To my side my wife plays Carcassonne on her iPad for the 700th time. My friends will come over later this week to play the same scornful game of the Magic the Gathering variant, EDH (or “Commander”) that we always do. My dad sits down to watch the St. Louis Cardinals keep their head above being a .500 team.

The common thread of our activities is that there is no goal besides to just have fun. To just play.

Colin “Toothpaste” Johanson decided that Guild Wars 2 should be fun, a point he emphasizes over 35 times in a recent ArenaNet blog post. He decries the status quo of MMOs as being content created to synergize with the need to retain subscribers. In doing so, Johanson theorizes, many MMO content designers have gotten away from creating “fun” and instead have started content with grind in mind. They didn’t want that for Guild Wars 2. The most interesting point for me is when he says:

Can we make something so much fun you might want to play it multiple times because it’s fun, rather than making you do it because the game says you have to? It’s how we played games while growing up. I can’t tell you how many times I played Quest for Glory; the game didn’t give me 25 daily quests I needed to log in and do—I played it multiple times because it was fun!

Many in the MMO blogosphere go back and forth over a sandbox versus a themepark, and many have written off Guild Wars 2 as a themepark. I tend to agree in the sense that it is developer-driven content. Although rather than a Disney World, I liken it to more of a zoo since the content landscape is constantly shifting.

There is another way to consider sandbox versus themepark: content repetition. It’s a weird thing, MMOs, that of all the multiplayer games so many of them require content advancement over content repetition. Then much of the content is gone back to then be redesigned to artificially force content repetition. Sandbox MMOs have content reptition too, but it isn’t as forced. People in EVE Online are doing the same thing, fighting the same wars, and they want to do it. They aren’t following a designer-enforced goal to upgrade a ship needing ten runs to get the next missile launcher.

The other big difference between a sandbox and themepark is the strength of player-interaction as content. The classic example is World of Warcraft’s reliance on quests and dungeons versus the player-run world of EVE Online, where stories come from player deeds instead of developer set design. Admittedly, Guild Wars 2 is still largely about content design, but they take huge strides towards welcoming player-interaction throughout all the content instead of fighting against it. I am still simply amazed that the MMO paradigm really believed that mob-tagging and reducing experience if players are helped in a random fight was a good idea to promote MMO goodness.

If a sandbox MMO is all about a shared experience, regardless of whether it is competitive or cooperative, then a themepark MMO is about personal experience (that eventually leads to a small shared experience).
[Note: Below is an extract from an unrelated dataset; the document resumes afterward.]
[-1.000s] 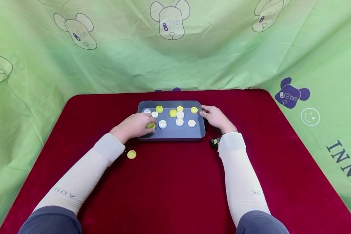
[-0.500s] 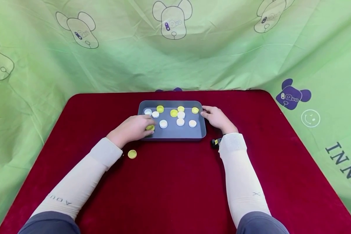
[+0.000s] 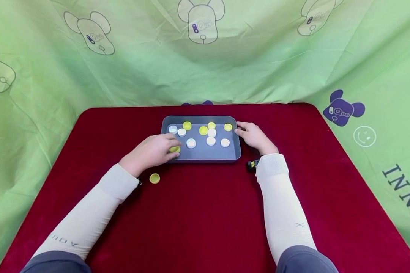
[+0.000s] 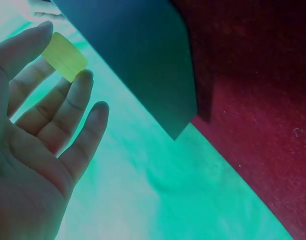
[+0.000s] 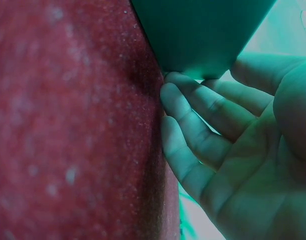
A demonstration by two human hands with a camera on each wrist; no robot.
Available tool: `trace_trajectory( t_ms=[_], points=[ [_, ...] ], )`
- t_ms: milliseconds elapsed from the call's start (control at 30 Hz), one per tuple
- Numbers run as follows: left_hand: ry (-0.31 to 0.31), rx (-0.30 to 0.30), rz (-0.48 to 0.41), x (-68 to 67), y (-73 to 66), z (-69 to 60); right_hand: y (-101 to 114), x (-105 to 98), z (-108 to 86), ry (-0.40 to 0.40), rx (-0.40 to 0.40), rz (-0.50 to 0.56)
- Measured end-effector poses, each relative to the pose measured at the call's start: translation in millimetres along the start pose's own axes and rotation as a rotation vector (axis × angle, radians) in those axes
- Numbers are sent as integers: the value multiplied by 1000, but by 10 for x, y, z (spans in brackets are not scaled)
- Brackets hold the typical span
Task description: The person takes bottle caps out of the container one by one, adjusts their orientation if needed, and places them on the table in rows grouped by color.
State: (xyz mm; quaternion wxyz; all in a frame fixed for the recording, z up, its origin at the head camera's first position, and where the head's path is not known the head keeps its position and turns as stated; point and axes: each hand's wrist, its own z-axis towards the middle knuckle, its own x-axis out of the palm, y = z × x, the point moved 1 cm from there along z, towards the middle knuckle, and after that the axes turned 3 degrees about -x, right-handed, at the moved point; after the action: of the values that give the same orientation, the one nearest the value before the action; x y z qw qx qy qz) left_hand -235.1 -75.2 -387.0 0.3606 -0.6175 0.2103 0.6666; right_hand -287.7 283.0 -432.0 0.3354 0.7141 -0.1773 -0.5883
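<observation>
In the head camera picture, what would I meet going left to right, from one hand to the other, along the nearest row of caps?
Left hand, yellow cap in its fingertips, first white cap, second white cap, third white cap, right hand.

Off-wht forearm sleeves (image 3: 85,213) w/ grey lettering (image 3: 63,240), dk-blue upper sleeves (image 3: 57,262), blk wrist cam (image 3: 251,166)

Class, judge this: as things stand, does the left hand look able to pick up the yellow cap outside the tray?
Probably not straight away: the left hand pinches another cap. Once free, it should manage, since the yellow cap lies uncovered on the red cloth, close by.
</observation>
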Motion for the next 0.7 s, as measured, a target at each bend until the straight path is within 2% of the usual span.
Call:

It is no small wonder that dungeon-grind appears to be somewhat tolerated whereas most quests are pigeon-holed to a type, like escort or kill ten rats, and therein reviled. Guild Wars 2 is stripping away almost all of the personal experience from quests and turning it into a shared experience.

I can’t say whether Guild Wars 2 is going to meet the design goals that Johanson sets forth. I do know that through the Beta Weekends, I have repeated content many times without a thought for needing to move on. It’s interesting to think that such a subtle shift in promoting player interaction might have been all that was needed to put “fun” back in to MMOs.


20 thoughts on “[GW2] Unskinned “Fun””

  1. I want both. I only distinguish between the two sides, because that’s what ya gotta do for many to understand what you mean.

    But, similar to a sandbox, like EVE, where you’re doing the same things….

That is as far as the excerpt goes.